[[ Raw data, beginning ]]

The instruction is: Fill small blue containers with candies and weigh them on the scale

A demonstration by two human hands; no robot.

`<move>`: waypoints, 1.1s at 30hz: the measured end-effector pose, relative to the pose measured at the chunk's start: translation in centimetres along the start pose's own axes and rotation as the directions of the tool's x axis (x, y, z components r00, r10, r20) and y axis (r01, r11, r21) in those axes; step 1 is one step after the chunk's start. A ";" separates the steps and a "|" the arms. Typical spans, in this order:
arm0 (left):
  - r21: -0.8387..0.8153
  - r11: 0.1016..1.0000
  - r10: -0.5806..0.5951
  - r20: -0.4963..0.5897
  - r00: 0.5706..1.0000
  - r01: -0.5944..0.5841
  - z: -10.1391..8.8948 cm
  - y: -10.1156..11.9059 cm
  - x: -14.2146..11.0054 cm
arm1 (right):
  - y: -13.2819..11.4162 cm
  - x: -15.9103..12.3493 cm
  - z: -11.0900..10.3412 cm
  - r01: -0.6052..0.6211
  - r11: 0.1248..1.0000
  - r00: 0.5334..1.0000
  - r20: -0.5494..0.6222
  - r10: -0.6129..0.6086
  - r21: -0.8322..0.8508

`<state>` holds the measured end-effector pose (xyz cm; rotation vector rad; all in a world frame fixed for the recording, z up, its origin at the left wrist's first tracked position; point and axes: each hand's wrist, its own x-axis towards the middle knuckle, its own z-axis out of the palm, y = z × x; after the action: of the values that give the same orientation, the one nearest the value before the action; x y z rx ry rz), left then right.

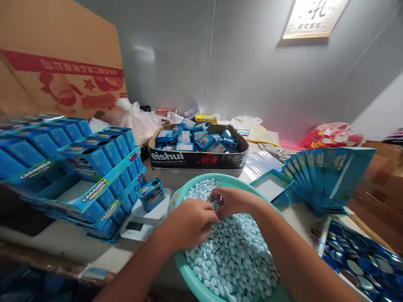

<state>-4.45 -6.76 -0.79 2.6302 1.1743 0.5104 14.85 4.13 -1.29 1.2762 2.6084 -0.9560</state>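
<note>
A turquoise basin [185,274] full of small pale blue candies [236,247] is in front of me. Over its far left part, my left hand [193,222] is closed, fingers curled and slightly blurred; whatever it holds is hidden. My right hand [229,201] meets it from the right, its fingers bent around some of the candies. The two hands touch or nearly touch. Just left of the basin, one blue tin [151,195] stands upright on a white scale [138,226], its top showing a dark opening.
Stacked display trays [94,195] of blue tins fill the left side. Behind the basin is a black carton [201,161] of loose tins. Folded blue display cards [327,176] stand at right, above a box of blue and silver lids [359,260]. A large cardboard box [63,63] rises back left.
</note>
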 end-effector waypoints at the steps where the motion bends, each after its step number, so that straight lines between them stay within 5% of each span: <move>1: 0.007 1.000 0.007 0.057 0.998 -0.007 0.2 0.3 0.7 | 0.0 0.0 0.2 0.007 1.000 1.000 -0.005 -0.007 -0.008; 9: -0.102 0.994 -0.019 0.110 0.994 0.031 1.6 -0.8 0.6 | -0.3 0.1 0.2 -0.007 0.999 0.998 -0.055 0.004 -0.040; 23: -0.220 0.974 -0.039 0.095 0.995 0.059 0.9 -0.5 -0.1 | -0.4 0.0 -0.4 0.031 0.997 0.995 -0.096 -0.037 -0.067; 33: -0.198 0.975 -0.088 0.085 0.993 0.104 1.1 -0.1 -0.4 | 0.0 0.0 -0.5 -0.052 0.997 0.970 -0.241 0.037 -0.055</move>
<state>-4.27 -7.06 -1.90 2.3871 1.1543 0.4809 14.98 4.42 -0.87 1.5138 2.7457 -0.7504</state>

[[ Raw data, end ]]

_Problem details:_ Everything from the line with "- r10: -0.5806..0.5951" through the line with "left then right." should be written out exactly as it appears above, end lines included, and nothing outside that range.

_Answer to the problem:_
  - r10: -0.5806..0.5951
  - r20: -0.4963..0.5897
  - r00: 0.5706..1.0000
  - r01: -0.5944..0.5841
  - z: -10.1391..8.8948 cm
  - y: -10.1156..11.9059 cm
  - x: -14.2146..11.0054 cm
arm1 (right):
  - y: -13.2819..11.4162 cm
  - x: -15.9103..12.3493 cm
  - z: -11.0900..10.3412 cm
  - r01: -0.6052..0.6211
  - r11: 0.1248..1.0000
  - r00: 0.5334..1.0000
  - r20: -0.5494..0.6222
  - r10: -0.6129..0.6086
  - r21: -0.8322..0.8508

`<state>` holds the measured end-effector pose (xyz cm; rotation vector rad; all in a world frame fixed for the recording, z up, its origin at the left wrist's first tracked position; point and axes: each hand's wrist, its own x-axis towards the middle knuckle, its own z-axis out of the palm, y = z × x; after the action: of the values that give the same orientation, the one nearest the value before the action; x y z rx ry rz), left then right.

This output has been given in full.